David Katzive, installation view of Wolf Vostell's Concrete Traffic, January 1970. Courtesy of the Museum of Contemporary Art Chicago.
To celebrate the reinstallation of Concrete Traffic (1970)—a major public sculpture by leading Fluxus artist Wolf Vostell—the University of Chicago presents a nine-month-long series of free public programs that situate Concrete Traffic and Vostell's other non-ephemeral works within the larger Fluxus movement. Programming includes two original exhibitions focusing on various aspects of Vostell's diverse oeuvre to explore the intersection of visual art, architecture, and urbanism, and provoke new dialogue around materials and meaning.
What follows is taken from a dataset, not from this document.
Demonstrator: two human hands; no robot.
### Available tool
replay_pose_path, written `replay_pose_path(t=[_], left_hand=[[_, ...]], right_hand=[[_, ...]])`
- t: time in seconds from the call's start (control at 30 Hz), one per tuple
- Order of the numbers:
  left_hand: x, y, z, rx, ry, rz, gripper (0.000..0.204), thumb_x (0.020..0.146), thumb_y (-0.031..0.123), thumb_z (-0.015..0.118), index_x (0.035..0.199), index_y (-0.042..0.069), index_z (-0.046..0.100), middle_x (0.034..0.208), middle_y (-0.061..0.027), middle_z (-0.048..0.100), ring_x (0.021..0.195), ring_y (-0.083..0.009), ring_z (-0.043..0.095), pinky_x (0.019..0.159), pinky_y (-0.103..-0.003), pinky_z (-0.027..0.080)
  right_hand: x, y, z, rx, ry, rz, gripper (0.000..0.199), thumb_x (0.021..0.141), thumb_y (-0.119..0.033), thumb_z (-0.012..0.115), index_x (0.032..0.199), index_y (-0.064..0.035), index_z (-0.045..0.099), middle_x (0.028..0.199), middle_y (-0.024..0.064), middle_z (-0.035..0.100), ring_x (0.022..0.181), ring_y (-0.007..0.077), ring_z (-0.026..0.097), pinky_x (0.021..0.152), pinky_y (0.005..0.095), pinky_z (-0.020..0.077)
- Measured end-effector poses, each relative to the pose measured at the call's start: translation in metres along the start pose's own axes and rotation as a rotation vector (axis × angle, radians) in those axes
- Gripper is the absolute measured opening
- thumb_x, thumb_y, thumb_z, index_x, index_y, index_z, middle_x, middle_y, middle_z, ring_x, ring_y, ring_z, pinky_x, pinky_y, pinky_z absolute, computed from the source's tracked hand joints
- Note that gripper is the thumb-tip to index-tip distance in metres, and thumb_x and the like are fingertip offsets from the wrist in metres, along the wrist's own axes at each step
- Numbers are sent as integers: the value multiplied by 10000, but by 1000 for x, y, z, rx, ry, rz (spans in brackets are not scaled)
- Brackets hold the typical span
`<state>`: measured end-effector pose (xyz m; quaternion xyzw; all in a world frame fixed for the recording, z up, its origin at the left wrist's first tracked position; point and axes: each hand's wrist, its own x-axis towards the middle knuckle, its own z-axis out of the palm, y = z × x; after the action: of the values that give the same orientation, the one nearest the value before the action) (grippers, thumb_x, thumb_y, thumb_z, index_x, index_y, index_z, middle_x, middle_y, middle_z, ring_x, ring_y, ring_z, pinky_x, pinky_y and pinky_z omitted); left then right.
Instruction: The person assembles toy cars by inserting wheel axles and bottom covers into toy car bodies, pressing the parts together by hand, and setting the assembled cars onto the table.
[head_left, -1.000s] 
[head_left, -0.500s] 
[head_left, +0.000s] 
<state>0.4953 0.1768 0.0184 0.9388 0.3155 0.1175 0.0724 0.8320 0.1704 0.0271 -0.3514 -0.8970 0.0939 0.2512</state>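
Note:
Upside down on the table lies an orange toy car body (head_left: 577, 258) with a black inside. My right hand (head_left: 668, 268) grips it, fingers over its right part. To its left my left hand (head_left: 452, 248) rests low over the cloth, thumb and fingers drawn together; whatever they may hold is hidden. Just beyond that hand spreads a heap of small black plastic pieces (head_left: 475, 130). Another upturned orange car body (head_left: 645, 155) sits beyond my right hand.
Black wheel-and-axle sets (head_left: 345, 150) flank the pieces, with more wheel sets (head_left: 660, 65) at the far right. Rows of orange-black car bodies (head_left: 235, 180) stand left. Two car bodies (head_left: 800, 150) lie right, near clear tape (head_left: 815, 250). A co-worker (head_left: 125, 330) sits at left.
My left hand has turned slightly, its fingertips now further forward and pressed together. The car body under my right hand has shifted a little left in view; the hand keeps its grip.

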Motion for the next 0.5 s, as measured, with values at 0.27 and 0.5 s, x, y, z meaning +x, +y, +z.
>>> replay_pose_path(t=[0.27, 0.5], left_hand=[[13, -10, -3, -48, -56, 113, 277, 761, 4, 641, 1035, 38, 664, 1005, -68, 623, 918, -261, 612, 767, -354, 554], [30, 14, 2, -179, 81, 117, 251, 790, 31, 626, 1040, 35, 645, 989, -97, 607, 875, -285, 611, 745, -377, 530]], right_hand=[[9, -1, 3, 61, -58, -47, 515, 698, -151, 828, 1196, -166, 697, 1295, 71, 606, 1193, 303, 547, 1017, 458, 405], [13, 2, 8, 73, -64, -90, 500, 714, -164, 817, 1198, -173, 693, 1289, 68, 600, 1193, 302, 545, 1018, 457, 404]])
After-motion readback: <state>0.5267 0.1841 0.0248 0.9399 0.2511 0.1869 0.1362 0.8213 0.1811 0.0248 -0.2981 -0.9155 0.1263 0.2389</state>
The Smart Museum will offer the first in-depth investigation of Vostell's use of a ubiquitous twentieth-century building material—concrete—to engage with societal trends of his day and critique the ways in which the material environment both reflects and shapes human experience. The Neubauer Collegium's exhibition highlights key projects by Vostell, other Fluxus artists, and their contemporaries that sought to creatively disrupt and transform the relationship between individuals and public space.
A cofounder of the Fluxus movement in Europe, Wolf Vostell (1932–1998) was a German artist known for his pioneering "happenings" and mixed-media works integrating such nontraditional materials as concrete, televisions, and cars. Between 1954 and 1988, he staged more than fifty happenings in Europe and America while simultaneously creating graphic works, artist's books, paintings, films, and large-scale objects and environmental installations. In the mid-1970s, he received his first major retrospectives at the Musée d'Art Moderne de la Ville de Paris and the Neue Nationalgalerie, Berlin, and founded the Museo Vostell Malpartida in Spain, home to Vostell's extensive archive, which documents his own works and those of Fluxus colleagues including Nam June Paik, George Maciunas, Allan Kaprow, and Dick Higgins.
Christine Mehring is chair and professor in the Department of Art History at the University of Chicago. Born in Germany, she holds an MA in art criticism from SUNY Stony Brook and an MA/PhD in art history from Harvard University. Prior to joining UChicago, she was an assistant professor at Yale University. She is the author of Blinky Palermo: Abstraction of an Era (Yale, 2008) and coeditor of Gerhard Richter: Early Work, 1951–1972 (Getty, 2010). She has previously curated exhibitions at the Harvard Art Museum and the Yale University Art Gallery.
Jacob Proctor is curator of Neubauer Collegium exhibitions and a lecturer in contemporary art and criticism at the University of Chicago. Previously, he was curator at the University of Michigan Museum of Art (2007–11) and the Aspen Art Museum (2011–14). His many exhibitions include Multiple Strategies: Beuys, Maciunas, Fluxus (Harvard Art Museum, 2007), as well as recent solo projects with Katarina Burin, Rosemarie Trockel, and Morgan Fisher. A regular contributor to Artforum, Proctor's writing has appeared in numerous exhibition catalogues, including Fluxus and the Essential Questions of Life, Stan VanDerBeek: The Culture Intercom, and Fluxus: A Creative Revolution.
Established in 2012, the Neubauer Collegium for Culture and Society is an institute for integrative research in humanities and humanistic social sciences, facilitating cross-disciplinary and collaborative faculty research projects, a global fellows initiative, and public exhibitions that explore novel approaches to complex human questions.
Founded in 1974, the Smart Museum of Art opens the world through art and ideas, bringing pioneering arts scholarship and free, high-caliber visual arts programming to audiences throughout Chicago and beyond.